Stock-Based Compensation
From time to time, we issue common stock to vendors and consultants as compensation for services performed. These shares are typically issued as restricted stock, unless issued to non-affiliates under the 2005 Equity Incentive Plan, where the stock may be issued as unrestricted. The restricted stock can only have the restrictive legend removed if the shares underlying the certificate are sold pursuant to an effective registration statement, which we must file and have approved by the SEC, if the shares underlying the certificate are sold pursuant to Rule 144, provided certain conditions are satisfied, or if the shares are sold pursuant to another exemption from the registration requirements of the Securities Act of 1933, as amended.
We determine stock-based compensation expense for warrants and shares of common stock granted to non-employees in accordance with FASB ASC 718, Stock Compensation, and FASB ASC 505-50, Equity-Based Payments to Non-Employees, and represents the fair value of the consideration received, or the fair value of the equity instruments issued, whichever may be more reliably measured. For options that vest over future periods, the fair value of options granted is amortized as the options vest. The option’s price is remeasured using the Black-Scholes model at the end of each quarterly reporting period. Stock-based compensation expense recognized during the period is based on the value of the portion of share-based payment awards that is ultimately expected to vest during the period.

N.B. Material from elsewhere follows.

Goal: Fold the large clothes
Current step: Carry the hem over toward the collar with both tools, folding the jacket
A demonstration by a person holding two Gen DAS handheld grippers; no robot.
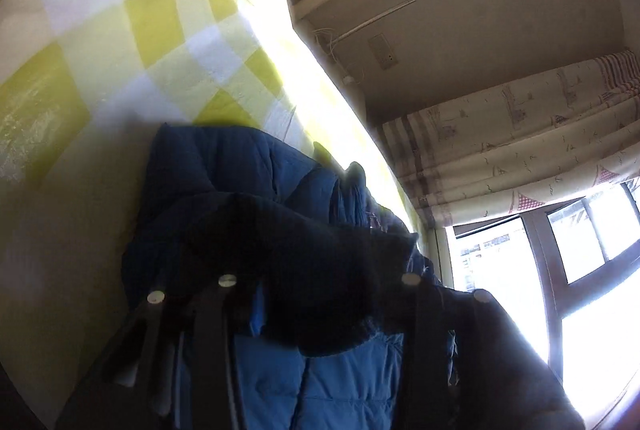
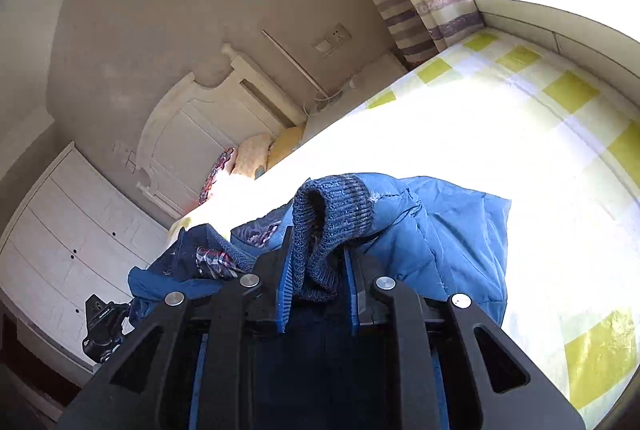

Material Changes in Results of Operations
Three and Nine Months Ended September 30, 2011 Compared to 2010
For the three months ended September 30, 2011, we had a net income of $2,204,874 as compared to a net loss of $1,733,740 for same period in the prior year, representing an increase in the net income of $3,938,614 primarily related to the receipt of $5,000,000 from Sigma-Tau as payment on execution of our expanded license agreement into the European territory (the “Sigma-Tau Agreement”). For the nine months ended September 30, 2011, we had a net loss of $1,446,854 as compared to a net loss of $5,447,292 for the same period in the prior year, representing a decrease of $4,000,438 primarily related to the Sigma-Tau Agreement offset by operating expenses including expenses associated with the conduct of the confirmatory Phase 3 clinical trial of orBec® in the treatment of acute gastrointestinal Graft-versus-Host disease (“GI GVHD”).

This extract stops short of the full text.